▶

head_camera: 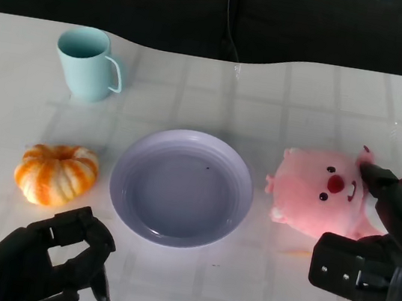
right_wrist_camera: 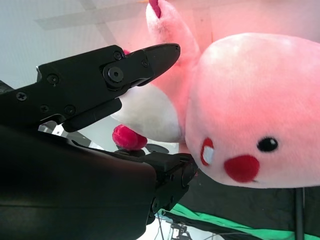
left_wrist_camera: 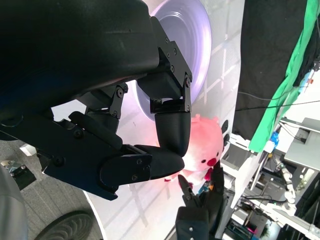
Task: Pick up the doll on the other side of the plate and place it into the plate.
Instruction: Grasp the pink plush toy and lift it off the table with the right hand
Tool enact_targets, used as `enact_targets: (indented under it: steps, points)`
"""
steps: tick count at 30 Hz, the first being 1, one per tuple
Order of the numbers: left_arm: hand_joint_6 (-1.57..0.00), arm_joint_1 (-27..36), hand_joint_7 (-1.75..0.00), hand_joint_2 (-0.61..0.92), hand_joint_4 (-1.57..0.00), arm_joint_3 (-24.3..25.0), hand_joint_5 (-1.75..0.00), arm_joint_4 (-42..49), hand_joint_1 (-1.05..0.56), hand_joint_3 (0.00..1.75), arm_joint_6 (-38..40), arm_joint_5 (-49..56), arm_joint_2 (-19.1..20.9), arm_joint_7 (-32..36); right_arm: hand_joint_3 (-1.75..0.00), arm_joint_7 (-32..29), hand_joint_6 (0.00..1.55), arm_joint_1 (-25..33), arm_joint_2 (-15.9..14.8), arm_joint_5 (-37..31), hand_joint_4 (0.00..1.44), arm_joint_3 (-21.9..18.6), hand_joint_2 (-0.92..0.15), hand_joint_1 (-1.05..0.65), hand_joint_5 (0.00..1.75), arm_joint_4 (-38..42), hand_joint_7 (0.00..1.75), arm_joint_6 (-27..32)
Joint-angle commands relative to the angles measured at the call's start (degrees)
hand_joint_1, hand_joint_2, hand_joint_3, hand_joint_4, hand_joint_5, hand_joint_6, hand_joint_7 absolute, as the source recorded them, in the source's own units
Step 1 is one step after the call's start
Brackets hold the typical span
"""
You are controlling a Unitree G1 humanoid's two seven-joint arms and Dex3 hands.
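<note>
Pink plush marks the doll (head_camera: pixel 325 194), which lies on the white desk (head_camera: pixel 284 102) at 3 o'clock from the lavender plate (head_camera: pixel 130 166), face turned toward the plate. The right hand (head_camera: pixel 376 245) is set at the doll's far side, its fingers (right_wrist_camera: pixel 150 57) parted around the body, apparently so the doll can be closed upon; no firm grip is shown. The left hand (head_camera: pixel 48 260) is kept back at 7 o'clock of the plate, fingers curled inward on nothing, probably to leave the plate free.

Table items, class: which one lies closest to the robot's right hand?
The pink doll: the right hand reaches around it, while plate, orange toy and cup sit farther away.
</note>
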Motion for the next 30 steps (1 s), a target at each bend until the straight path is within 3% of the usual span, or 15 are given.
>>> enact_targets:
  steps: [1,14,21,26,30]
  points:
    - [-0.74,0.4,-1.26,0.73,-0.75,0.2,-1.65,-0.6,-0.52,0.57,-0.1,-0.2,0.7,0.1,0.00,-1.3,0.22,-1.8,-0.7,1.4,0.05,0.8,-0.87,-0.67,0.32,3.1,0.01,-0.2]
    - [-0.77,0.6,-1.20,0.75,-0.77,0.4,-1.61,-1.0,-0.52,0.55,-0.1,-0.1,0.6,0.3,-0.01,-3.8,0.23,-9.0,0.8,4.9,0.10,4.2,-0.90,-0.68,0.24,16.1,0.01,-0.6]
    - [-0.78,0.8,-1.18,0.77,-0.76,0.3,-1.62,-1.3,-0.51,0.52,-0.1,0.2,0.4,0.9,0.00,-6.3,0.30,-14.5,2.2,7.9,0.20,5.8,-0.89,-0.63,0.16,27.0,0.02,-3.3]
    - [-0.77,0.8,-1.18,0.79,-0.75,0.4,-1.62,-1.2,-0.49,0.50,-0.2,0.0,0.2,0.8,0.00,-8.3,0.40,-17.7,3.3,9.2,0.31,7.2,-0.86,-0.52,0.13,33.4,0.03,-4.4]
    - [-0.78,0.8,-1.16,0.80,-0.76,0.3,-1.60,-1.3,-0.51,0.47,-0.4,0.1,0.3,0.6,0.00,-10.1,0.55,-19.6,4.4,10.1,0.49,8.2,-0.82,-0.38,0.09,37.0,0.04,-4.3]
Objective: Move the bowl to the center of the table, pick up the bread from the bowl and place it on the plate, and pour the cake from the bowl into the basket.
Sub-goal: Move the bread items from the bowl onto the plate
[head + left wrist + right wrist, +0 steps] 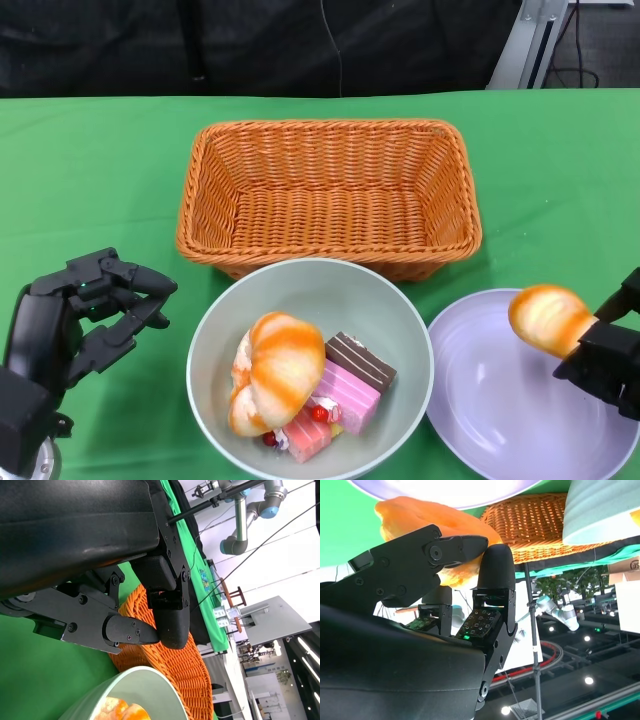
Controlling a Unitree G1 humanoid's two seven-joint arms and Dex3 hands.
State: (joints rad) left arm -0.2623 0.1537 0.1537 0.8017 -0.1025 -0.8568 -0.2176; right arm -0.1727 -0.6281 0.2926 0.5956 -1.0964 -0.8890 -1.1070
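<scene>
Our right hand holds 1 bread over the plate's right edge; it could roll off. Our left hand holds nothing.

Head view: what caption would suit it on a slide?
Right hand holds a bread roll over the plate; bowl holds bread and cake.

**A robotics lab, and the background gives it away**

Look past the table edge in the right wrist view: a silver-and-blue robot arm stands on another bench, with spotlights glowing around it. The left wrist view catches a second arm of the same make up high, white walls, and a grey cabinet further back. The table itself wears a plain green cloth with black curtain behind it, staged like a test bench, nothing homely about it.
</scene>
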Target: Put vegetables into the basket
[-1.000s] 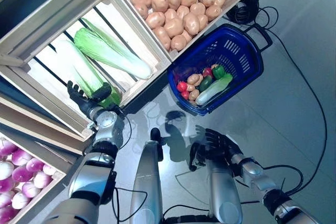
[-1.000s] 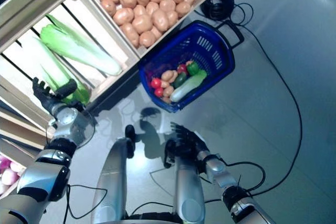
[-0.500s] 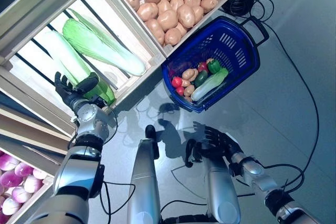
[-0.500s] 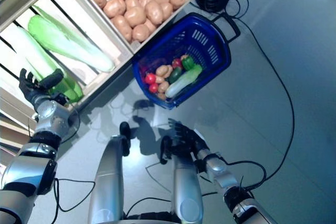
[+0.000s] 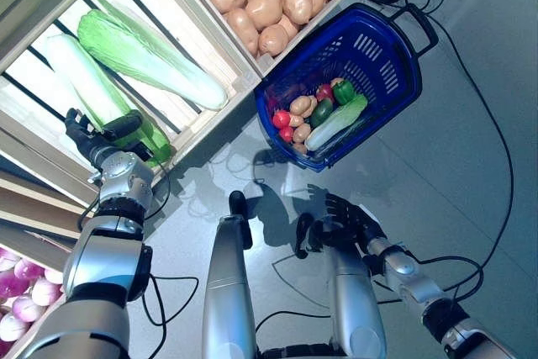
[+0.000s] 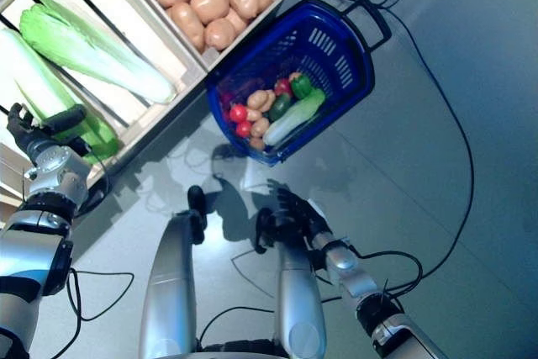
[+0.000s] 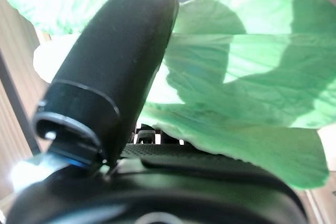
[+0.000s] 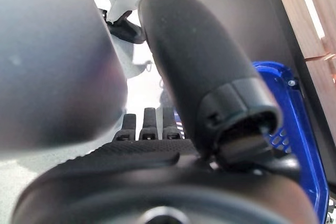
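Observation:
My left hand (image 5: 101, 145) is open at the leafy green end of a long Chinese cabbage (image 5: 91, 92) that lies in a wooden crate. In the left wrist view the thumb (image 7: 113, 61) stands in front of the green leaf (image 7: 247, 98), and straight fingers reach under it. The blue basket (image 5: 382, 56) stands on the floor by the stand. It holds a long white-green vegetable (image 5: 336, 121), a green pepper (image 5: 343, 91), tomatoes (image 5: 281, 118) and potatoes (image 5: 300, 105). My right hand (image 5: 349, 220) is open, low over the floor, well short of the basket.
The wooden stand's crates (image 5: 225, 97) fill the upper left, with the basket right against their front edge. Grey floor (image 5: 475, 140) lies to the right of the basket.
The whole view has shifted, so the camera moved. My left hand stays at the cabbage's leafy end. My right hand has not visibly moved.

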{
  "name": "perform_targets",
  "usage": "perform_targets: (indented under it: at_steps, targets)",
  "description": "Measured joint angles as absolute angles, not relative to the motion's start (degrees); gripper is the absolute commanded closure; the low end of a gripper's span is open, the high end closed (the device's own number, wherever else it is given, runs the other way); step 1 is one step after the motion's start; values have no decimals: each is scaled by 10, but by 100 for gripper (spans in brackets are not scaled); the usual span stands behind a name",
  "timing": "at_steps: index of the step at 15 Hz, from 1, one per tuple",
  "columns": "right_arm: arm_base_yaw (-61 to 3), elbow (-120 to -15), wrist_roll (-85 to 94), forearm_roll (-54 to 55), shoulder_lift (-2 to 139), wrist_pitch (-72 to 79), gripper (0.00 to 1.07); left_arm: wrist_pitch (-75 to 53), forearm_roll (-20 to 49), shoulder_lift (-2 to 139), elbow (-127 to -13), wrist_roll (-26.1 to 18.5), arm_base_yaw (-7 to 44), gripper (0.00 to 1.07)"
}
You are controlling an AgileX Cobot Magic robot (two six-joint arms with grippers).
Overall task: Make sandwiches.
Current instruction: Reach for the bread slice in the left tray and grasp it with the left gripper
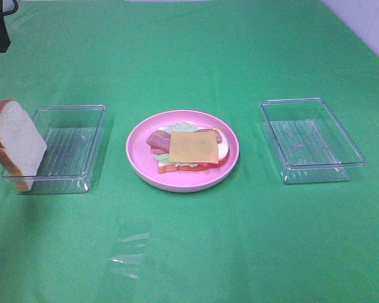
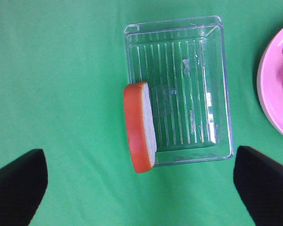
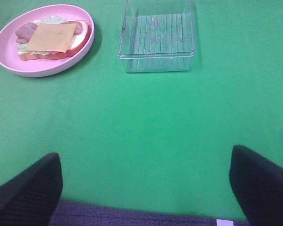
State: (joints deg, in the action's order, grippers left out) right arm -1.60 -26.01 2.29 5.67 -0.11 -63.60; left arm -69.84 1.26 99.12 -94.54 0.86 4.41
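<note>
Top bread slice [image 2: 140, 127] leans on left tray [image 2: 212, 89] rim, probably tippy; both grippers spread, empty; could topple.

On my worktop [image 1: 189, 252], the plate [image 1: 139, 158] lies at centre, bearing the open sandwich [image 1: 191, 147]. One tray [image 1: 82, 136] lies to its left, another tray [image 1: 311, 140] to its right. A bread slice [image 1: 16, 144] stands on edge against the left tray's near left corner.
</note>
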Motion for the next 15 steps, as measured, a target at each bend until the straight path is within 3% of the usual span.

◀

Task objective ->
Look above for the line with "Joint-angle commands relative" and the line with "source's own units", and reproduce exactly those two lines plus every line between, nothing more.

Exercise response ->
Joint-angle commands relative to the angles measured at the call's start (degrees)
hand_joint_1, hand_joint_2, hand_joint_3, hand_joint_4, hand_joint_5, hand_joint_6, hand_joint_7 absolute, as the source recorded them, in the source's own units

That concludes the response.